Sempozyumla birlikte daha bilinçli bir değerlendirme yaptıklarını da vurgulayan Celil Güngör, “Hayatın hızlı aktığı eğitim ortamlarında her şey sürekli eksilir. Dolayısıyla bazı eksiklerinin olması gayet normaldir. Bizim nerelerde eksikliğimiz var nereleri güçlendirmeliyiz, hangi güçlü yanlarımızın yanısıra güçlü yanlarımız var bunu sürekli izlemiş olmamız önemli. Dolayısıyla bu tür sempozyumlarda da meslektaşlarımız, eğitim dünyasıyla ilgili nelerin hızla geliştiğini, nelerin gerisine kaldığımızı, nelerin ilerisine doğru yol aldığımızı objektif bir şekilde tartışırlar. Bu açıdan biz bunu bir eksiklik ya da bir fazlalık olarak değil kendimizi yenilemek olarak görüyoruz” ifadelerinde bulundu.

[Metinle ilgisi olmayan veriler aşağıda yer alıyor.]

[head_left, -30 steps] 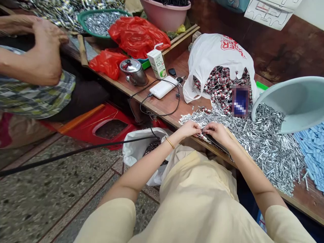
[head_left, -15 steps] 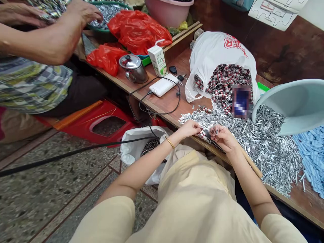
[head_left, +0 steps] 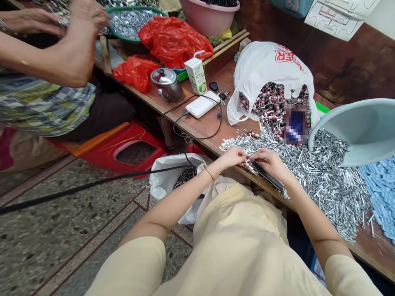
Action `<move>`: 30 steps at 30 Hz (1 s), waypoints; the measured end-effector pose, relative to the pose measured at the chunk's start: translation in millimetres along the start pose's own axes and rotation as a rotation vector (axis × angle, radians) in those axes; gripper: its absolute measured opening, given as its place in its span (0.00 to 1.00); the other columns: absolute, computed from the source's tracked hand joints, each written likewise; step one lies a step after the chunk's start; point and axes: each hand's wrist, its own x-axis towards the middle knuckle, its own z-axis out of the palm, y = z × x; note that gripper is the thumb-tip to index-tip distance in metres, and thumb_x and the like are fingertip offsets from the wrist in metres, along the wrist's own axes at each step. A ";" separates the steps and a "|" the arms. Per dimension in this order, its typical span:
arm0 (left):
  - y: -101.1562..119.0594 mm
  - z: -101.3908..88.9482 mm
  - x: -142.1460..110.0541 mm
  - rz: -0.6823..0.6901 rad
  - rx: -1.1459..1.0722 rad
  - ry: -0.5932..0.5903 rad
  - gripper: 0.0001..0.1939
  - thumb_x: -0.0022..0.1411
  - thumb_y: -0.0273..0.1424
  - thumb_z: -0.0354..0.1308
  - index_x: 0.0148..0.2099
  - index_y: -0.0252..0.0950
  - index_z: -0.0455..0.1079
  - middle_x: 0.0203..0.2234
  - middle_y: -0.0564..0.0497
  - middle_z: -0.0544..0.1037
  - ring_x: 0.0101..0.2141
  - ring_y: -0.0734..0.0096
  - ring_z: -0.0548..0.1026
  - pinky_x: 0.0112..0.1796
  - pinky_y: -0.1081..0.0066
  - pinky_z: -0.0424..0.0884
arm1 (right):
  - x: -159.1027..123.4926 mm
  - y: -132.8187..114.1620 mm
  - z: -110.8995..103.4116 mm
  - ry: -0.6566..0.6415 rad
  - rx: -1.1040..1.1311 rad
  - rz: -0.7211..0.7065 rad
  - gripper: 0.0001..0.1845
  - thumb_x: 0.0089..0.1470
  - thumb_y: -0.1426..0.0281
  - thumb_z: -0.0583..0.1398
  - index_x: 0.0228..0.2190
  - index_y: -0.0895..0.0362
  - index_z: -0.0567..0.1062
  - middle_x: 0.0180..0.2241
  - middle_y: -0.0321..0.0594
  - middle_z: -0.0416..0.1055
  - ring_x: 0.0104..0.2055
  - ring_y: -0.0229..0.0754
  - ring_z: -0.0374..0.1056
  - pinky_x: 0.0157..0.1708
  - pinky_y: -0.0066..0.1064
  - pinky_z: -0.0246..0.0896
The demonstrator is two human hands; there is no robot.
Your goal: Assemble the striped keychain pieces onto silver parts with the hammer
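At the table's front edge my left hand (head_left: 235, 156) is closed in a pinch, its fingertips almost meeting those of my right hand (head_left: 269, 163). The right fingers are also pinched together; whatever sits between the fingertips is too small and covered to make out. Just below them, small silver-and-red metal pieces (head_left: 251, 167) lie against the end of a long dark bar (head_left: 269, 178), which runs along the edge under my right hand. Beyond both hands spreads a heap of small silver metal strips (head_left: 321, 181).
A white plastic bag (head_left: 247, 68) spills red-and-silver parts behind the heap. To its right a grey-blue basin (head_left: 367, 131) lies tipped, near light blue pieces (head_left: 381, 197). Leftward are a power bank (head_left: 203, 105), a metal cup (head_left: 169, 87) and a co-worker's arm (head_left: 61, 59). A white sack (head_left: 160, 174) stands below.
My right hand has come left and down to my left fingertips, uncovering more of the dark bar. My left hand stays nearly in place. The co-worker's hand has pulled left from the green basin.
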 end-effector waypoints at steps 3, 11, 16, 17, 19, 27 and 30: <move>0.3 -0.3 0.5 0.011 0.001 -0.004 0.06 0.50 0.31 0.62 0.25 0.33 0.74 0.16 0.55 0.72 0.21 0.75 0.69 0.24 0.76 0.63 | 9.7 -1.1 -3.5 -0.123 -0.236 -0.098 0.24 0.50 0.85 0.54 0.37 0.53 0.84 0.35 0.40 0.78 0.39 0.42 0.70 0.42 0.33 0.63; 5.7 -0.6 -2.0 0.046 0.007 0.024 0.11 0.51 0.33 0.64 0.22 0.33 0.71 0.14 0.57 0.70 0.20 0.76 0.67 0.24 0.76 0.62 | 23.0 -23.0 -3.0 -0.252 -0.589 -0.066 0.26 0.49 0.86 0.53 0.45 0.56 0.78 0.32 0.40 0.74 0.35 0.42 0.66 0.35 0.28 0.54; 13.4 -2.9 -4.8 0.041 0.053 -0.001 0.09 0.52 0.27 0.60 0.21 0.33 0.70 0.15 0.55 0.72 0.20 0.75 0.67 0.24 0.76 0.59 | 29.2 -35.7 4.1 -0.307 -0.778 -0.003 0.24 0.49 0.86 0.52 0.46 0.58 0.71 0.34 0.43 0.73 0.34 0.43 0.65 0.32 0.29 0.48; 15.0 -3.3 -5.4 0.038 0.062 0.000 0.09 0.51 0.26 0.59 0.20 0.33 0.70 0.14 0.55 0.72 0.20 0.75 0.67 0.23 0.76 0.59 | 30.6 -36.6 5.6 -0.314 -0.793 0.014 0.24 0.50 0.86 0.52 0.46 0.58 0.70 0.35 0.44 0.73 0.35 0.44 0.65 0.32 0.29 0.47; 17.7 -3.8 -6.7 0.019 0.052 0.002 0.09 0.50 0.25 0.59 0.20 0.33 0.69 0.14 0.55 0.71 0.20 0.75 0.67 0.23 0.76 0.60 | 33.2 -37.3 7.6 -0.330 -0.797 0.042 0.23 0.50 0.86 0.51 0.46 0.58 0.68 0.36 0.44 0.74 0.35 0.44 0.66 0.32 0.30 0.47; 21.6 -0.3 -6.7 -0.130 -0.154 -0.069 0.07 0.47 0.21 0.55 0.21 0.33 0.70 0.16 0.54 0.72 0.23 0.73 0.74 0.27 0.76 0.70 | 40.6 -43.0 5.2 -0.408 -0.790 0.083 0.22 0.53 0.85 0.49 0.49 0.59 0.61 0.36 0.46 0.76 0.33 0.44 0.67 0.32 0.30 0.49; 21.1 -2.4 -6.5 -0.116 -0.198 -0.096 0.07 0.47 0.21 0.56 0.19 0.33 0.67 0.15 0.55 0.71 0.21 0.75 0.73 0.26 0.78 0.70 | 43.5 -46.4 4.6 -0.427 -0.830 0.093 0.23 0.53 0.86 0.49 0.49 0.59 0.60 0.36 0.48 0.77 0.34 0.44 0.68 0.33 0.31 0.51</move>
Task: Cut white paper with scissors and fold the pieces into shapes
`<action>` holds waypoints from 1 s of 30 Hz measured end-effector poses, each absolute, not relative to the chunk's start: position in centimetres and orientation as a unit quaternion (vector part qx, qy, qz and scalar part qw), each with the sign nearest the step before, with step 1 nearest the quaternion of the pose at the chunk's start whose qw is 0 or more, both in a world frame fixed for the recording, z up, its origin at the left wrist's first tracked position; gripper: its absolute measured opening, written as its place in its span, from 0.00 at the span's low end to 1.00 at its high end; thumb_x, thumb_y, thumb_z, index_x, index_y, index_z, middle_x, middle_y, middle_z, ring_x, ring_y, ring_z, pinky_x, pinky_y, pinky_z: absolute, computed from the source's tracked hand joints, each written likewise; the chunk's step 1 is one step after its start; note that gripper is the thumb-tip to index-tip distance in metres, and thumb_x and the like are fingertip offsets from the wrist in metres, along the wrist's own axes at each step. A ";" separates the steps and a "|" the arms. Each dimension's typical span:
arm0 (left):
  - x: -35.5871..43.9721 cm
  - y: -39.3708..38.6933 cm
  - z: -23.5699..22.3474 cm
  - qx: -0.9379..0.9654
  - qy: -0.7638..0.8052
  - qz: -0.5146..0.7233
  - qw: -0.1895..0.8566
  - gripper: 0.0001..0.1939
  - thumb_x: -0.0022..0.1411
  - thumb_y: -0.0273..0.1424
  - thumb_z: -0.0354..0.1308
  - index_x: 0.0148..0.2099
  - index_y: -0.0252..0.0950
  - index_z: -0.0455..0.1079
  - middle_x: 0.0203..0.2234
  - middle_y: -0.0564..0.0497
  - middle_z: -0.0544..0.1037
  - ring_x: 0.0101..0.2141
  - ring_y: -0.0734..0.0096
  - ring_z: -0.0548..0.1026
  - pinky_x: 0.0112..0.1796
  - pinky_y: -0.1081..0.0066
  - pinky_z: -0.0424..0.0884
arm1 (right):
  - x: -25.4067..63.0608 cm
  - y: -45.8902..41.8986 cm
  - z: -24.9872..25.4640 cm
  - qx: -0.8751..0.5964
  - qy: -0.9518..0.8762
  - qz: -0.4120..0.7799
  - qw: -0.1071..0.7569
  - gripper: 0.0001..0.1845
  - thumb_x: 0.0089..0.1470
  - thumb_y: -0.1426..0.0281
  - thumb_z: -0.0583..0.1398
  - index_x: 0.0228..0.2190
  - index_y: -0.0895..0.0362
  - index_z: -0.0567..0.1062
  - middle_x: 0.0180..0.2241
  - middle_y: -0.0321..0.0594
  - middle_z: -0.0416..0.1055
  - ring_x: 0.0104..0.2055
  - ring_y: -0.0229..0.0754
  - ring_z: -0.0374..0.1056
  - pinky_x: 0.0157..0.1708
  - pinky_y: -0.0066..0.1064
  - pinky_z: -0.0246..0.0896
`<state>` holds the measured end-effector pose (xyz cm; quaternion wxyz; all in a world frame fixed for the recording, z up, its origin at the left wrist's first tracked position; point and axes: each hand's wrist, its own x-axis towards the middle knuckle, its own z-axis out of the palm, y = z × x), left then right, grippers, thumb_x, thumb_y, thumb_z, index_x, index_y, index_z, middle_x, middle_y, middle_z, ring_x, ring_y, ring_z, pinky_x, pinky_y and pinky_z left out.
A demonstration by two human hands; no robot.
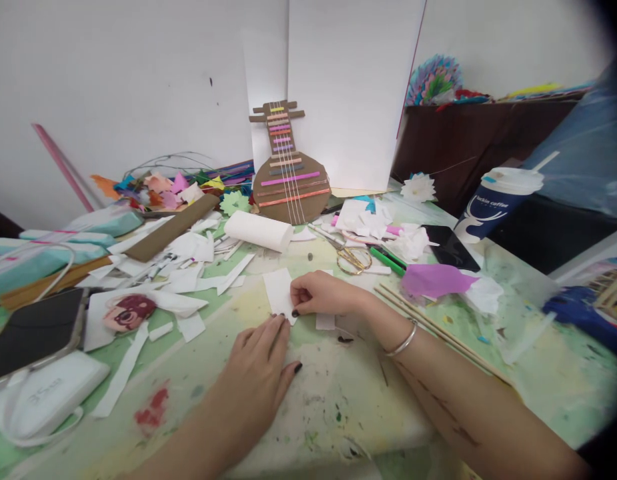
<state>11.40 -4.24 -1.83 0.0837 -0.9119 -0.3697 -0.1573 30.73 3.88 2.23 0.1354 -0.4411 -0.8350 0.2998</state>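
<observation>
My left hand (258, 367) lies on the table with its fingers stretched out, the fingertips pressing the lower edge of a small piece of white paper (277, 287). My right hand (321, 293) has its fingers curled in and pinches the right side of that same paper; the exact grip is partly hidden by the fingers. Another white paper strip (325, 321) sticks out from beneath my right hand. Just behind lies a white paper roll (258, 231). To the right are gold-handled scissors (355, 260) and a green-handled cutter (387, 261).
A cardboard lute (291, 190) leans at the back. Paper scraps (188, 257) cover the left side, with a tablet (38, 330) and a white power bank (48, 393) nearby. On the right are wooden sticks (438, 327), purple paper (432, 280), a phone (451, 247) and a coffee cup (498, 207).
</observation>
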 end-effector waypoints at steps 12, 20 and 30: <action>11.4 -4.7 -1.9 -0.906 -0.389 -0.138 0.091 0.25 0.65 0.40 0.41 0.59 0.31 0.57 0.53 0.39 0.67 0.52 0.55 0.63 0.48 0.57 0.60 | 30.8 4.0 2.0 -0.436 -0.831 0.317 0.137 0.02 0.43 0.75 0.61 0.25 0.60 0.72 0.22 0.32 0.66 0.24 0.31 0.59 0.24 0.22 0.50; 11.7 -4.7 -1.5 -0.908 -0.388 -0.126 0.094 0.25 0.64 0.39 0.43 0.58 0.30 0.58 0.54 0.36 0.64 0.54 0.53 0.60 0.49 0.55 0.60 | 31.1 4.2 1.9 -0.413 -0.836 0.335 0.135 0.02 0.43 0.75 0.61 0.25 0.60 0.72 0.22 0.32 0.66 0.24 0.30 0.59 0.24 0.22 0.50; 12.0 -5.3 -1.4 -0.913 -0.384 -0.116 0.077 0.23 0.64 0.32 0.42 0.59 0.27 0.57 0.54 0.37 0.65 0.55 0.54 0.60 0.51 0.55 0.59 | 30.8 4.0 2.0 -0.431 -0.832 0.323 0.137 0.02 0.42 0.75 0.61 0.24 0.60 0.73 0.21 0.32 0.65 0.24 0.30 0.59 0.23 0.22 0.49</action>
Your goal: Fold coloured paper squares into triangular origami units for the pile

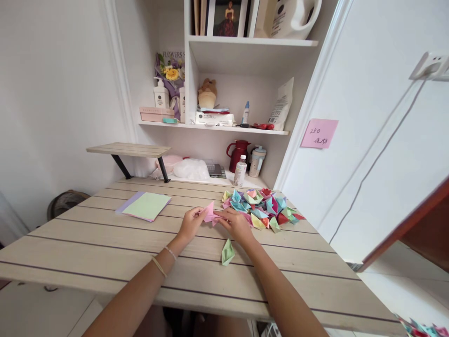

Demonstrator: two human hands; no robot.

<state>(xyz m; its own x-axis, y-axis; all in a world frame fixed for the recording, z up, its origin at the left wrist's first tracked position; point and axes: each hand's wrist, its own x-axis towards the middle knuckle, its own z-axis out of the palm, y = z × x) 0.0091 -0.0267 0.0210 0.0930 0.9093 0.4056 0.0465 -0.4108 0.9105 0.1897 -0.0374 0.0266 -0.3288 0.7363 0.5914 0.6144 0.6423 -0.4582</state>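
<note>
A piece of folded pink paper (209,213) is held between both hands, just above the middle of the table. My left hand (192,222) pinches its left side. On its right side, my right hand (234,222) grips it with thumb and fingers; part of the paper is hidden behind those fingers. Between my forearms lies a green paper boat (228,252) on the planks. To the right of my right hand, a heap of folded paper boats (261,208) in many colours spreads over the table.
A stack of square paper sheets (147,206), green on top, lies left on the slatted table (87,238). Behind it stands a small raised shelf (129,149). A bottle (240,171) is at the back, near a red jug (239,156). More folded paper (421,328) shows at the lower right.
</note>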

“RİSK ALTINDAKİ ÇOCUKLARIMIZA DAHA ETKİLİ ÇALIŞMALAR YAPMALIYIZ”
Sempozyumda, Önleyici ve Çözüm Bulucu Yaklaşımlar başlıklı panelin Moderatörlüğünü yapan İstanbul Aydın Üniversitesi Psikolojik Danışma ve Rehberlik AD Prof. Dr. Ragıp Özyürek konuyla ilgili olarak, “Sempozyumla birlikte okullarımızdaki psikoloji danışmanlığı ve rehberliğinin kalitesini yükseltmeyi, öğrencilerimize ve öğretmenlerimize daha etkili bir hizmet sunabilmeyi amaçladık. Bunların yanısıra ilerleyen zamanlarda da hem Milli Eğitim Bakanlığı hem de üniversitelerle böyle bir ortak işbirliğine girmeyi ümit ediyoruz. Çalışmalarımızın neticesi olarak Psikolojik Danışmanlık Anabilim Başkanlıkları toplantılarında okul psikoloji danışmanlığı alanının daha çok gündeme gelmesini ve okullarımızdaki psikolojik danışmanlık ve rehberlik servislerinin daha iyi yerlere gelmesi için dergi ve bültenlerle katkı yapmalarını istiyoruz. Böylece bütün bu çalışmalar okullardaki PDR hizmetlerinin daha nitelikli hale getirilmesini sağlayacaktır. Öncelikle ilkokullarda ve ortaokullarda değerler eğitimi veya yaşam becerilerini geliştirmelerine yönelik rehberlik öğretmenlerinin ya da okul psikolojik danışmanlarının çalışmalar yapması gerekmektedir. Bir de ne yazık ki travmalar ülkesiyiz. Çok ciddi sarsıntılar yaşayan yurttaşlarımız, öğrencilerimiz, şehit yakınlarımız oluyor. Rehberlik öğretmenlerimiz ve okul psikolojik danışmanlarımızın bu doğrultuda da eğitim almaları, gelişmelerini ve bu tip sarsıcı dramatik olaylarda daha hazır olmalarını istiyoruz. Risk altındaki çocuklarımıza daha etkili çalışmalar yapmalarını istiyoruz. Öğrencilerimiz mezun olmadan en azından empati ve ben dilini kullanma gibi temel yaşam becerilerinde bir farkındalık geliştirmelerini umut ediyoruz” diye konuştu.
Okul Psikoloji Danışmanlarının Gelişimi ile ilgili panelin Moderatörlüğünü de Türk Psikolojik Danışmanlık ve Rehberlik Genel Başkanı Prof. Dr. Filiz Bilge yaptı. Sempozyum hakkında değerlendirmelerde bulunan Bilge, “Sempozyumun, okul psikoloji danışmanlığı konusunda bakanlık ve uygulama çapında meslektaşlarımızın yaşadığı güçlükleri, gelişimlerinin önünde engel teşkil eden problemleri ve bu bağlamda programlarda iyileştirilmesi için gereken adımlara ilgili çalışmaların destekleyici olduğunu düşünüyorum. Her şeyden önce bir mesleğin gelişmesi için standartların oluşturulması, akreditasyonunun sağlanmasıyla birlikte programlarla uygulama alanının bütünleştirilmesi gerekiyor. Bunun için de programlarının geliştirilmesi ve farklılaştırılması için ancak uygulamacıların bir araya gelmesi lazım. Programların geliştirilmesinde üniversiteler, bakanlık ve meslektaşlarımızın tek mesleki örgütü olan ve akademisyeni ve uygulayıcıyı buluşturan derneğimizin bir arada çalışmalar yapması bekleniyor. Tabi bizden beklenen şu, standartların oluşturulmasından sonra akreditasyon ve yeterlikler, yetkinliklerle ilgili çalışmalarımızın bir düzleme oturtulması, bunun başarılı bir şekilde sonuçlandırılması en büyük temennimiz. Dolayısıyla tek taraflı iyileştirildiği sanıldığı programlar değil her şeyden önce bütün paydaşların işin içine katıldığı, görüşlerinin alındığı, çalıştayların panellerin yapıldığı bir şekilde mesleklerin ele alınması gerekiyor” diyerek sözlerini tamamladı.